Instructions to follow
Once the line containing "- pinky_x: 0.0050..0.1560" is found in the entries below, reproduce it and every line after it, stopping at and including the line containing "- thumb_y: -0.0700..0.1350"; reproduce nothing else, and keep each line exact.

(Stored data)
_ _ _ _ _ _ _

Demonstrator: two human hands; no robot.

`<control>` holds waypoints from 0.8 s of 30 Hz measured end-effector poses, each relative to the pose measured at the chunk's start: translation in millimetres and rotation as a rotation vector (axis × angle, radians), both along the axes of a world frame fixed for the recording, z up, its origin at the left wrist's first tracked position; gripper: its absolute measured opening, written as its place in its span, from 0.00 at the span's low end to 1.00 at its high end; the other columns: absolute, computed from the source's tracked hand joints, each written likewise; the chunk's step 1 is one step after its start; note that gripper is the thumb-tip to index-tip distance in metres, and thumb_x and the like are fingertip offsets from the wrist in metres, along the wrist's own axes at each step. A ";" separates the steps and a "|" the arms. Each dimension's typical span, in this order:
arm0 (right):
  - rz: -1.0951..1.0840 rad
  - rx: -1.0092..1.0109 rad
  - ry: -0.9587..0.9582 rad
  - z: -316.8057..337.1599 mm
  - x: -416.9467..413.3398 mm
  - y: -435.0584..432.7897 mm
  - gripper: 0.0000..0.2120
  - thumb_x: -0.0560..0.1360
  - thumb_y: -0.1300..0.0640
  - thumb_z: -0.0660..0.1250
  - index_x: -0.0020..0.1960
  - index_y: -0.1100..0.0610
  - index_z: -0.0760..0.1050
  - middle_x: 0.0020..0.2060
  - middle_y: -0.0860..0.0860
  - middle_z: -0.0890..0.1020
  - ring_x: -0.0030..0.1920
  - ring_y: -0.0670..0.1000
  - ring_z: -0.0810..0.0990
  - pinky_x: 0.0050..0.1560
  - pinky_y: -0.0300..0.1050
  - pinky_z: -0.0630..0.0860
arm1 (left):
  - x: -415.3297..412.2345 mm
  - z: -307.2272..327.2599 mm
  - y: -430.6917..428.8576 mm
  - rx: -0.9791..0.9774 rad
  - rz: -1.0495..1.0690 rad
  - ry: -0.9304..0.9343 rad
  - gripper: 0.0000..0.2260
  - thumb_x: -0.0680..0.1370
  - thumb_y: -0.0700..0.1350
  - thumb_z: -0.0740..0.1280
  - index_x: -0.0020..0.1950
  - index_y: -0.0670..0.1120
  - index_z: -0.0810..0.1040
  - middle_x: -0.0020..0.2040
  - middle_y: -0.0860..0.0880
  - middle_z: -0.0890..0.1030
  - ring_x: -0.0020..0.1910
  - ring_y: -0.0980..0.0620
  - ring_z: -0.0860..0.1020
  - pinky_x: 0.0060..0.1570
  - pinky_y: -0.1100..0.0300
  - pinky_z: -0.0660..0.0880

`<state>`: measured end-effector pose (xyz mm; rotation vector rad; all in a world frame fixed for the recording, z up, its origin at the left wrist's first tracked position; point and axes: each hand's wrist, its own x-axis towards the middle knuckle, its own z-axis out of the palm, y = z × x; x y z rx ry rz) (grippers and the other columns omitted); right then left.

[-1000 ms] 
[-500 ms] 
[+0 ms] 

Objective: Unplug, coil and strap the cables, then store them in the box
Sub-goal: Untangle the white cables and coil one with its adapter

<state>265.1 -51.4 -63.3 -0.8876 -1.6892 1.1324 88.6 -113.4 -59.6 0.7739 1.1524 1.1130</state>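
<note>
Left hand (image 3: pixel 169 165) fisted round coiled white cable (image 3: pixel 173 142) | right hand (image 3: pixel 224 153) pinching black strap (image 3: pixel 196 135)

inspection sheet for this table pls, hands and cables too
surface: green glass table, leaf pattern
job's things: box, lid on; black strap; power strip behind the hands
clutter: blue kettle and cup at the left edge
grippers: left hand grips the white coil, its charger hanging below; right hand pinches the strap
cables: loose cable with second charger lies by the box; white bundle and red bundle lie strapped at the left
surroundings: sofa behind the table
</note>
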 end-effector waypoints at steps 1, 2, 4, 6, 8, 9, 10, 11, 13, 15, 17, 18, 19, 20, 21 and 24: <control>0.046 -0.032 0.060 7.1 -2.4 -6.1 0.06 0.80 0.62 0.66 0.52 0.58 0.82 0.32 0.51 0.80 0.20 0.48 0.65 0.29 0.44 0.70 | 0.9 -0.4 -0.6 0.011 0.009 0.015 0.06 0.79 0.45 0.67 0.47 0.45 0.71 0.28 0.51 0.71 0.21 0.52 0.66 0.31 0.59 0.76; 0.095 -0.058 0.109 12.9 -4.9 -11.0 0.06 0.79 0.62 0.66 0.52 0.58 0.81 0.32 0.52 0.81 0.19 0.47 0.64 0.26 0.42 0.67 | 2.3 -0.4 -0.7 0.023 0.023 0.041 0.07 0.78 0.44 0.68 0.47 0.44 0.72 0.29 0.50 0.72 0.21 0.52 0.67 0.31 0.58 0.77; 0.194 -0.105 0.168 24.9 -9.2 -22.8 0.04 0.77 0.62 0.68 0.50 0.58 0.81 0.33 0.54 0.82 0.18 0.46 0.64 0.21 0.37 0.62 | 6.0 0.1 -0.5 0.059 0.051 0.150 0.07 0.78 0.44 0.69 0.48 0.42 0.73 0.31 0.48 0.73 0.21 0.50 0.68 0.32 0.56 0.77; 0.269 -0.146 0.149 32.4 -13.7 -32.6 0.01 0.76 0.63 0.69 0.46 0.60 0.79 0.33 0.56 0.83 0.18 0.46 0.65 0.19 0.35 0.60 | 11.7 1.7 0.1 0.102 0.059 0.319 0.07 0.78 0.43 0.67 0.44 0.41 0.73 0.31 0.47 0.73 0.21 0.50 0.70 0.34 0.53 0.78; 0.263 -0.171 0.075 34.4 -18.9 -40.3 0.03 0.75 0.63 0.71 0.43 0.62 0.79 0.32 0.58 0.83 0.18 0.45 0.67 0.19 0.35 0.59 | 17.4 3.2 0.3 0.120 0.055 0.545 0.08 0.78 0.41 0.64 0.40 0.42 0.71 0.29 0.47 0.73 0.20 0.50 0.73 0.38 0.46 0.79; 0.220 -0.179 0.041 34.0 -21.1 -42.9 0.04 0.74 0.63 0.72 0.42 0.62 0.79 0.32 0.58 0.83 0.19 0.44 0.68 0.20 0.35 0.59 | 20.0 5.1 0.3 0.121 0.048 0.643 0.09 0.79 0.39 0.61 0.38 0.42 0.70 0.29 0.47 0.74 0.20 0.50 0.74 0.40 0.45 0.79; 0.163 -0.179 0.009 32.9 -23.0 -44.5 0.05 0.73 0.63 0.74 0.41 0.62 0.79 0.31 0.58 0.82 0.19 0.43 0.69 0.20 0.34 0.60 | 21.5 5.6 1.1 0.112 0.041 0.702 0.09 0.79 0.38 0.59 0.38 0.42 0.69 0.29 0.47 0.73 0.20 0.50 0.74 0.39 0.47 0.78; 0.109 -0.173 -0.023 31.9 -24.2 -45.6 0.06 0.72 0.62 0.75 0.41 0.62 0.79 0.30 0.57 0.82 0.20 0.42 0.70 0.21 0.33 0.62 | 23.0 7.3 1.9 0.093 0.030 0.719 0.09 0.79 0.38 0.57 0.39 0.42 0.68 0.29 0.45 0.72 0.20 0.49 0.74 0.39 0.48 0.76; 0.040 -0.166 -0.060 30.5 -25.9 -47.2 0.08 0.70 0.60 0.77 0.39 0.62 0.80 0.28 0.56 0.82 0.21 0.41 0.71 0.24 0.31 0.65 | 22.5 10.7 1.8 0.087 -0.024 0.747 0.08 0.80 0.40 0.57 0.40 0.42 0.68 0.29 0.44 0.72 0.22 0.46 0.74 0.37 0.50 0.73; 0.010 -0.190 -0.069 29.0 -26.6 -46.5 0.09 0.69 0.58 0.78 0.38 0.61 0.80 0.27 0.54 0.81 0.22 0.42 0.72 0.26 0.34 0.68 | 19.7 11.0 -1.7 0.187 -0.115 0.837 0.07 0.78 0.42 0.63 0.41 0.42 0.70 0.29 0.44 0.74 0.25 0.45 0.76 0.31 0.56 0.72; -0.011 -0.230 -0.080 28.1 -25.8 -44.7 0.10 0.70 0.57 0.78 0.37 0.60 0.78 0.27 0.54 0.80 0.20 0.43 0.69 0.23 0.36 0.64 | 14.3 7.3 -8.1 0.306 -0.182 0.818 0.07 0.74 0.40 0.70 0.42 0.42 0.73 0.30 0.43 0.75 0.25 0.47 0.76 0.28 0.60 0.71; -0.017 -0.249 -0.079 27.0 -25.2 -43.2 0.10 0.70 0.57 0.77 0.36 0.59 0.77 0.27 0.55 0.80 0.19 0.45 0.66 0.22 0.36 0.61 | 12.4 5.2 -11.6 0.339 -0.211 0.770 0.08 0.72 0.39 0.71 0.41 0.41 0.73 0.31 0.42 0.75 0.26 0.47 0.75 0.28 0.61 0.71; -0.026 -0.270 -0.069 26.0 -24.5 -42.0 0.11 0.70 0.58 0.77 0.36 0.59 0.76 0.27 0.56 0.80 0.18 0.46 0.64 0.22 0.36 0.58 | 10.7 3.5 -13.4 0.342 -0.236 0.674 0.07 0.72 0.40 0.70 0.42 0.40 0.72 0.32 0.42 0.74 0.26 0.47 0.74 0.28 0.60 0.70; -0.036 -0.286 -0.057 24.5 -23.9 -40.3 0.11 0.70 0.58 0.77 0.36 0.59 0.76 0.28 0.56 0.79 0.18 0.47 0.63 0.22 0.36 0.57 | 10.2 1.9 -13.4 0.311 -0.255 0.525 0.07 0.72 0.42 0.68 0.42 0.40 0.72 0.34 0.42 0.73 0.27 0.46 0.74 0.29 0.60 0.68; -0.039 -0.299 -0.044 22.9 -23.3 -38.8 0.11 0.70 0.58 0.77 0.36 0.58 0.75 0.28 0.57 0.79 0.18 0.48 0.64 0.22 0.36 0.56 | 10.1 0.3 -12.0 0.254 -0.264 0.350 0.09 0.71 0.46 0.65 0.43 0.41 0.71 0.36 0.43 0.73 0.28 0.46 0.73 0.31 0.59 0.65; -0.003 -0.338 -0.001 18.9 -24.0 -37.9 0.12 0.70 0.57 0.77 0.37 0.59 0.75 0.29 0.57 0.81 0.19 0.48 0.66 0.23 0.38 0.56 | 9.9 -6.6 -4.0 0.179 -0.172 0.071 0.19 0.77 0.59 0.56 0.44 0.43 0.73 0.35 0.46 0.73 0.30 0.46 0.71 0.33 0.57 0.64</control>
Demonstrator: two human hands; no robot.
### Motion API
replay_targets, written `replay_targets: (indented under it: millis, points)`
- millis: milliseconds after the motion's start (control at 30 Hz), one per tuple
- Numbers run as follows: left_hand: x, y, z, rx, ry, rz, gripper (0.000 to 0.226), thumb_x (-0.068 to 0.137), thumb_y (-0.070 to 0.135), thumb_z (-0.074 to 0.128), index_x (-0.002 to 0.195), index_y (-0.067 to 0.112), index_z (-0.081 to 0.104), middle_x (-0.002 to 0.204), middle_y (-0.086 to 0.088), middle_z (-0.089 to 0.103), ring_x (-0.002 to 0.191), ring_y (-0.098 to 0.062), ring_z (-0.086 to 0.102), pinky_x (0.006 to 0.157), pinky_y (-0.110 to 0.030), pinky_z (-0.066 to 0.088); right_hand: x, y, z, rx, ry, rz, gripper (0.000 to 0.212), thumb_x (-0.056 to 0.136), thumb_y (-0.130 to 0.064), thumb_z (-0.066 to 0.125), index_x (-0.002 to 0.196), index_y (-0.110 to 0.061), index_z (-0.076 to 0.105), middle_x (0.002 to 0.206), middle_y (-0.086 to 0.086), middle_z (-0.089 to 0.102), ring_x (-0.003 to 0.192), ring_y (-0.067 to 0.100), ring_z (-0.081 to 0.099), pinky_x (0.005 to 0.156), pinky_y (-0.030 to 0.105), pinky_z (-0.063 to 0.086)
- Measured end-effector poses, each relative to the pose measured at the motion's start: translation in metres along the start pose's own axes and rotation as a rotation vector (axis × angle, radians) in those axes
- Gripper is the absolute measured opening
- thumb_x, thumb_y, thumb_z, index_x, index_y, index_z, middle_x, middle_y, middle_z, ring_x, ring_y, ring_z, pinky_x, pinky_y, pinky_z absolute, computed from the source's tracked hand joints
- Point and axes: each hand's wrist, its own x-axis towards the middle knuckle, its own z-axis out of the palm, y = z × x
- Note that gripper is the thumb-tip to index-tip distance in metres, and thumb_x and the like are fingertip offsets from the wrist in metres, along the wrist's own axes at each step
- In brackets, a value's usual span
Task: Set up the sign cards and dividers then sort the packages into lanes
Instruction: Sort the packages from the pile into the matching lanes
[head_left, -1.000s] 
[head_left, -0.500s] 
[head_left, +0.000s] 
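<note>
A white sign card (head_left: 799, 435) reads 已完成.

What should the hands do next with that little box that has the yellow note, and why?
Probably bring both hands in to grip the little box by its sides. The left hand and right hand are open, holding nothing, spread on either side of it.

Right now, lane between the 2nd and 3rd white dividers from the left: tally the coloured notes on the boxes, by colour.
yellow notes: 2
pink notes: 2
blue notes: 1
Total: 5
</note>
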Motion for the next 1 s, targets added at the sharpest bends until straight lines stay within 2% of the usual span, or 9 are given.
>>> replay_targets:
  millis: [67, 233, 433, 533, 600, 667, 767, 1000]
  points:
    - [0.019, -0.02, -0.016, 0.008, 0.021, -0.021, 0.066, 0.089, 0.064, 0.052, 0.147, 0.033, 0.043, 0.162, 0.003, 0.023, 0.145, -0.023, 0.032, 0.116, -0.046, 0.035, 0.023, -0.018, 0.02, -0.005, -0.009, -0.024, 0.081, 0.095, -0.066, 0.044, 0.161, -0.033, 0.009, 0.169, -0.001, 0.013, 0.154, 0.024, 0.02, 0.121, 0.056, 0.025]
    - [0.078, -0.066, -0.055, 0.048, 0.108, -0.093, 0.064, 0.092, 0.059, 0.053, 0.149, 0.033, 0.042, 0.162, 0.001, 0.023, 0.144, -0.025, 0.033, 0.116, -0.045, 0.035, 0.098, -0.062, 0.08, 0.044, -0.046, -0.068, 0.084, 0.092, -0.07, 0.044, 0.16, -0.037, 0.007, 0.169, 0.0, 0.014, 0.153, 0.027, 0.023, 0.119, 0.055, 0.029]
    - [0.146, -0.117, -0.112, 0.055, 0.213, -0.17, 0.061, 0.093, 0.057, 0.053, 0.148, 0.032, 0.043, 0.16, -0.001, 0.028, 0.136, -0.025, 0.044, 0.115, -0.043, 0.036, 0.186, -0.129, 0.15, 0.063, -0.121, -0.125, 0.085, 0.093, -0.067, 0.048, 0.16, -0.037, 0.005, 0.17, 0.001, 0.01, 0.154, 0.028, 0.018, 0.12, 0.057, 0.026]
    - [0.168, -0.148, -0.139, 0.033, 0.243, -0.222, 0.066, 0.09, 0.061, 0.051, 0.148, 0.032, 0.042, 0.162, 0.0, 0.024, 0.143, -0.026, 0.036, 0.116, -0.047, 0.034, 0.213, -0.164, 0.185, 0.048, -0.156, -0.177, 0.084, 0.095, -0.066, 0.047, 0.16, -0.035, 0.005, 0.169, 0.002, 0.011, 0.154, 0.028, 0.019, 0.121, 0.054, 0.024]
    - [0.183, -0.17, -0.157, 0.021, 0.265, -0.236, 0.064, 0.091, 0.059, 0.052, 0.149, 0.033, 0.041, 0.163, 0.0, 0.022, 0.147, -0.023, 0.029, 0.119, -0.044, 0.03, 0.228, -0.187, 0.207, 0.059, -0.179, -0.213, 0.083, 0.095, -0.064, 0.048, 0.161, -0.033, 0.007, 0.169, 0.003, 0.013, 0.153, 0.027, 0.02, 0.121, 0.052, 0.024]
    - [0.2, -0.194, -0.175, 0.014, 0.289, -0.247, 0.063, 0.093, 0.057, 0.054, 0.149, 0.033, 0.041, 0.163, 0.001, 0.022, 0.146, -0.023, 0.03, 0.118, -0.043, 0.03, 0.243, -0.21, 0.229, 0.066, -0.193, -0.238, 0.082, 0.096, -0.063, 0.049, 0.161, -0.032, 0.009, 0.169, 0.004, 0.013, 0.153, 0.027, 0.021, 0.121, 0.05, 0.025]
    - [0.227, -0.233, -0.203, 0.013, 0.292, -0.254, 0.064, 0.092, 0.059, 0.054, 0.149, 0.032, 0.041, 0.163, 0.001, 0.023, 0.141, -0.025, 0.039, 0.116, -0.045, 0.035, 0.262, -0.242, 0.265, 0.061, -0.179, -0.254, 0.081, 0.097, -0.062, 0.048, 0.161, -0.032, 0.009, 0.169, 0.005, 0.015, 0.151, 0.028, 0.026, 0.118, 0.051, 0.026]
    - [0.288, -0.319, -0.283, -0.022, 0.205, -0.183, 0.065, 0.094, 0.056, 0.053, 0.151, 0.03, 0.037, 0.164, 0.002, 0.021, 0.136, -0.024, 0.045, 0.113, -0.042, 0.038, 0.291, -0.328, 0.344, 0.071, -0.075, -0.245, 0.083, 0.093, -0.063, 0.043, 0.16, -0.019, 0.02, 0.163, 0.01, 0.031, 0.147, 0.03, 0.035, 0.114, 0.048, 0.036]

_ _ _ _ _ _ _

Reply
  - pinky_x: 0.0050..0.1560
  - pinky_y: -0.0300..0.1050
  - pinky_z: -0.0630..0.0860
arm1 (left):
  - x: -415.3297..412.2345 mm
  - z: -307.2272..327.2599 mm
  - y: -430.6917..428.8576 mm
  - rx: -0.9791..0.9774 rad
  - rz: -1.0495..1.0690 rad
  - ry: -0.9304..0.9343 rad
  - gripper: 0.0000..0.2260
  - thumb_x: -0.0680..0.1370
  - thumb_y: -0.0700..0.1350

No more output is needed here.